La cercava dalle quattro e mezza di quel pomeriggio, eppure né lui né nessun altro era riuscito a rintracciarla. A scuola non c’era: i professori affermavano che la ragazza non aveva partecipato alle ultime due ore scolastiche. In città nessuno sembrava averla vista.
A chiunque chiedesse, sebbene in molti s’intimorissero alla sua vista e rispondessero di conseguenza sempre il vero, nemmeno da un individuo qualsiasi aveva saputo estrapolare qualche notizia in più.
Il cuore martellava nel suo petto da ore, ormai, e ancora non aveva fatto l’abitudine a quei colpi tanto forti e ravvicinati all’altezza del petto. Jade non si trovava, si era volatilizzata e non lo credeva possibile. Dopo una chiamata a raccolta da parte di Jake e Rosalie, entrambe le bande si erano scaraventate in strada alla ricerca della mora dagli occhi gelidi. E, data l’informazione, Justin aveva potuto avvertire l’anima corrodersi al pensiero che l’unico ricordo in vita di Ariana andasse perduto, all’idea che qualcuno le facesse del male, constatando che avrebbe potuto far la fine della madre.

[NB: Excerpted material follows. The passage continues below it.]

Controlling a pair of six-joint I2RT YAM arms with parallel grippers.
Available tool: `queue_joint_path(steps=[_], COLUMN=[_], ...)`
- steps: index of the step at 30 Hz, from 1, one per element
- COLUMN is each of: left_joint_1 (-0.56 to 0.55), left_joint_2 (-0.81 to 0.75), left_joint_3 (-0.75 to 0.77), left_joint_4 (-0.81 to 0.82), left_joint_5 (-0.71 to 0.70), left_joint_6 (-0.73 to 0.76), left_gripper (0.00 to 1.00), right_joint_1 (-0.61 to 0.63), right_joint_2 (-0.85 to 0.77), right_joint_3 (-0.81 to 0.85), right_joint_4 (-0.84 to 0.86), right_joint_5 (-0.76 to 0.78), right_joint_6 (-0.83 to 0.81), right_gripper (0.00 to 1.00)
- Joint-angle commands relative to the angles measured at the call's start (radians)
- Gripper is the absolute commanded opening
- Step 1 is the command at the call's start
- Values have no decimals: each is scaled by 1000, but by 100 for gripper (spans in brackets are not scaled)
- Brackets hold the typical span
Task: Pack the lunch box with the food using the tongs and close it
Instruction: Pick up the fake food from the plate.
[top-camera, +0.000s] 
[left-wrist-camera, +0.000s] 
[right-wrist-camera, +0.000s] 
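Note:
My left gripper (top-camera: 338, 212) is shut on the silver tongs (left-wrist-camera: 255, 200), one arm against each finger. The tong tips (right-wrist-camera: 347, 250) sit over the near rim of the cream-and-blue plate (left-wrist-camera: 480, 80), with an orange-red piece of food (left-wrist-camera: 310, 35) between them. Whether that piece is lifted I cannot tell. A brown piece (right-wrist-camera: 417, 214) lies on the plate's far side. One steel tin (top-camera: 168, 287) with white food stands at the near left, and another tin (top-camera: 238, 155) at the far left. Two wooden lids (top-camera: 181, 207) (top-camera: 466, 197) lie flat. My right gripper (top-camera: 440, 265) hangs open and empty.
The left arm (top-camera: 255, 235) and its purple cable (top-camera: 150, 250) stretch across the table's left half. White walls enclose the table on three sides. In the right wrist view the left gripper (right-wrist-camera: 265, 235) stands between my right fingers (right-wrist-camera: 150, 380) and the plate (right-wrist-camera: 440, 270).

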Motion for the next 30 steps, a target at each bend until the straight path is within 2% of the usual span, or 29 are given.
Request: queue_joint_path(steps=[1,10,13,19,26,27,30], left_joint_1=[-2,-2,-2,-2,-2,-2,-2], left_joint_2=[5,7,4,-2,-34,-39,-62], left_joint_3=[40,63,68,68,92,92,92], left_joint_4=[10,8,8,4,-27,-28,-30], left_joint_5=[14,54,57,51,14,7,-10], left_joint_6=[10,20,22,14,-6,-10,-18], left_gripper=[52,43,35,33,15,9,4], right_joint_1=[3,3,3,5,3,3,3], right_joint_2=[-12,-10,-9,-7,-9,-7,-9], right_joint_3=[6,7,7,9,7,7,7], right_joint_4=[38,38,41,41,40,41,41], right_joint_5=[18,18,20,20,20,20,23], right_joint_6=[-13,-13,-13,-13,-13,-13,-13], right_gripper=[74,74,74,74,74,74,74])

In quel momento, correndo nell’ennesima via, ammise di odiarla persino per quello stato d’ansia in cui lo aveva trascinato. Riusciva a preoccuparlo sempre e comunque, in qualsiasi circostanza.
 
Justin si guardo attorno, prima d’intravedere un enorme insegna indicare che poco distante si posizionava il cimitero. E, all’improvviso, fu scosso da un colpo di genio.

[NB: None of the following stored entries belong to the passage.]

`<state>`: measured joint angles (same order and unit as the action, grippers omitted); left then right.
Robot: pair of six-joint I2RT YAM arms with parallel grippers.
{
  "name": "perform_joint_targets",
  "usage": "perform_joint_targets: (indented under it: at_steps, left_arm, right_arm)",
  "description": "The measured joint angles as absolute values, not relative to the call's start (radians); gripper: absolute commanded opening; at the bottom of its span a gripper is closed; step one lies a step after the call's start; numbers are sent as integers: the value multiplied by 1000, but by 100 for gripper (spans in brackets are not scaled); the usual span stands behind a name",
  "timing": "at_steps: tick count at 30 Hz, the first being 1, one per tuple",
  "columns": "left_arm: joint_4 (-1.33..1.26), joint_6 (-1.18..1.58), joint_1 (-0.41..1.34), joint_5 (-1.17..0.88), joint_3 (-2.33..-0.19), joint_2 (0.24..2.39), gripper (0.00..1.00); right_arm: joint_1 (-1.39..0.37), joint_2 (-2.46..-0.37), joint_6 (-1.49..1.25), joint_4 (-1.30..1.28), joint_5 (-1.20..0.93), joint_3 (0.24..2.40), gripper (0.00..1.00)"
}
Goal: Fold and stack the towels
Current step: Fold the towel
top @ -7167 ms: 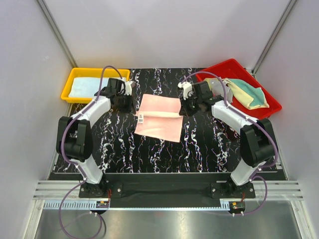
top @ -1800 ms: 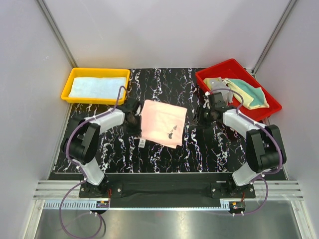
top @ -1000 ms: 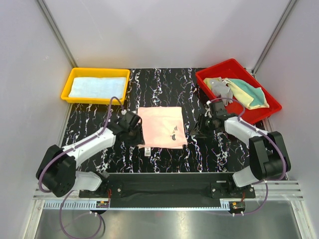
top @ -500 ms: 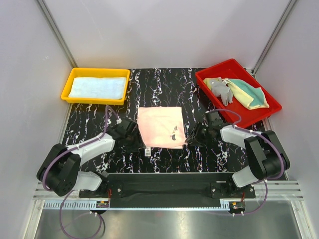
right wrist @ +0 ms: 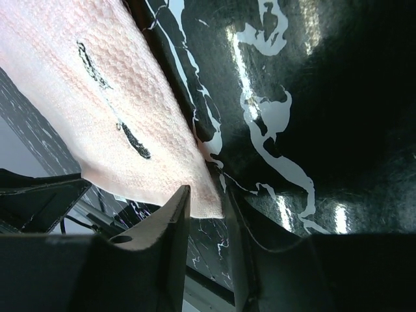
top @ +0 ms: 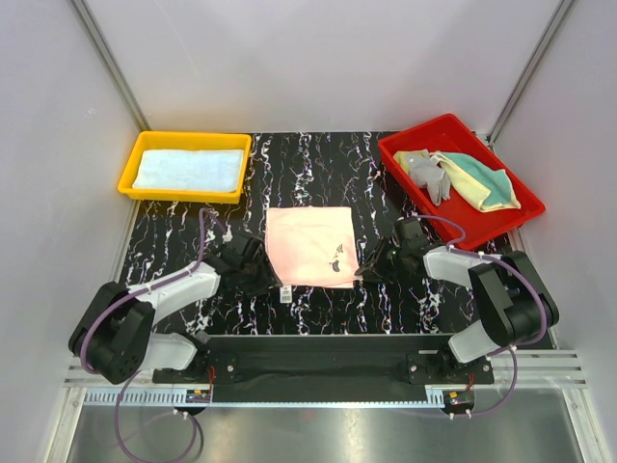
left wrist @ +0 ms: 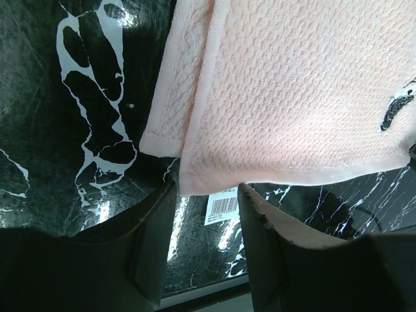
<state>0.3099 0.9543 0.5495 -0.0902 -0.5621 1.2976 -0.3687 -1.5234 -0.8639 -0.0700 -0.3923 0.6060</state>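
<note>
pink towel folded flat at centre, dark mark near its 4 o'clock corner; light blue towel flat in yellow tray at 10 o'clock; yellow towel, teal towel, grey towel bunched in red tray at 2 o'clock
</note>
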Motion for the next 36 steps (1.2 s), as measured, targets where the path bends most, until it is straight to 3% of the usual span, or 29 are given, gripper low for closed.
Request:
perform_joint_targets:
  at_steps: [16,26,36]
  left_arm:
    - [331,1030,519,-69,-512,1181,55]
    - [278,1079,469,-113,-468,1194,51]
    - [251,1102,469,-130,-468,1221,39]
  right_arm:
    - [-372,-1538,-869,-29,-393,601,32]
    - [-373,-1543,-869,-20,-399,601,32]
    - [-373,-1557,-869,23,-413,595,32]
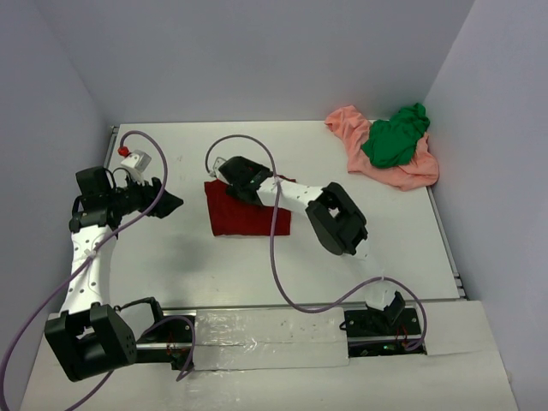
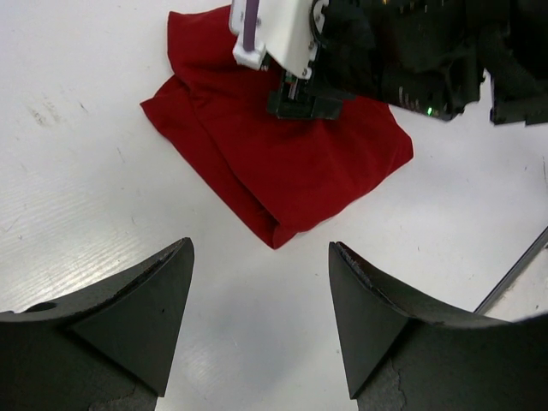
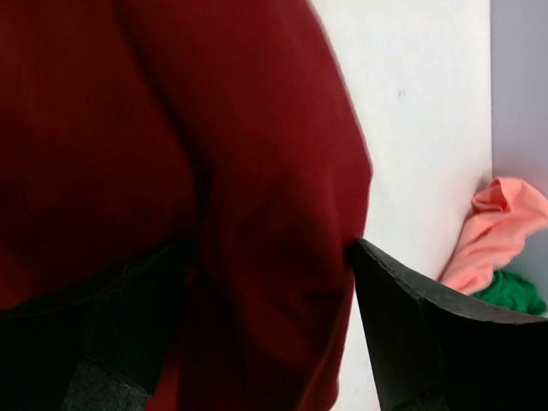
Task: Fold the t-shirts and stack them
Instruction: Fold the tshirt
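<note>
The dark red t-shirt point(image 1: 244, 214) lies folded into a rough rectangle at the table's middle; it also shows in the left wrist view point(image 2: 282, 163) and fills the right wrist view point(image 3: 171, 128). My right gripper point(image 1: 235, 177) is low on its far edge, jaws apart with a thick fold of red cloth between them point(image 3: 270, 248). My left gripper point(image 1: 174, 203) hovers left of the shirt, open and empty point(image 2: 259, 261). The green t-shirt point(image 1: 396, 137) lies crumpled on the salmon-pink t-shirt point(image 1: 407, 174) at the back right corner.
Grey walls close the table at the back and both sides. A purple cable point(image 1: 276, 248) loops from the right arm across the table near the red shirt. A taped strip point(image 1: 257, 330) runs along the front edge between the arm bases.
</note>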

Correndo come mai aveva fatto, si scapicollò all’interno del cimitero, respirando con affanno, sfinito e nervoso.
E come una scheggia, seguiva una sola strada, sapendo perfettamente dove andare a parare. Le gambe seguirono a muoversi agili fin quando, a pochi metri di distanza, il ragazzo non scorse una figura esile, rannicchiata tra le gambe, lunghi capelli marroni scendevano sparsi e morbidi lungo le spalle.
Era lei.
«Jadegridò sconvolto. Incontrò immediatamente gli occhi della ragazza che sin da subito gli parvero scossi. La guardò con l’aria di chi ha intenzione di rimproverare fino allo sfinimento. Aveva messolo in allerta e preoccupato tutti.
Quella non si mosse. Lo osservava con occhi sbarrati, esterrefatta. Che fosse spaventata dalla sua persona? Fu quindi lui ad avvicinarsi cautamente, ma con convinzione.
«Dove sei stata?» domandò con freddezza.
Jade parve destarsi e subito rispose in un sussurro:
«Qui.»
«E il cellulare?» borbottò lui, tra i denti.
«In borsa.» rispose la ragazza, non curante di quanto fosse accaduto in quelle ore.
«Mai pensato di dargli un’occhiata, ogni tanto?» avrebbe voluto sgridarla sino alla nausea, ma il sollievo che lo invase, non appena le fu vicino, costatando che era viva, smorzò la tensione in cui stava annegando.
«Io.. è successo qualcosa?» domandò allora lei, tirando appena su con il naso.
«Oh, nulla. Ti stiamo soltanto cercando da ore..» commentò sarcastico, controllando lo Swatch. «..quattro per la precisione.» quella lo osservò senza parole, schiudendo le labbra. Justin rimase a debita distanza da lei, mentre notava gli occhi arrossati della ragazza, le labbra rosse, probabilmente a causa di strani contorcimenti a cui le aveva sottoposte per lo stress, l’espressione desolata che primeggiava sul suo volto.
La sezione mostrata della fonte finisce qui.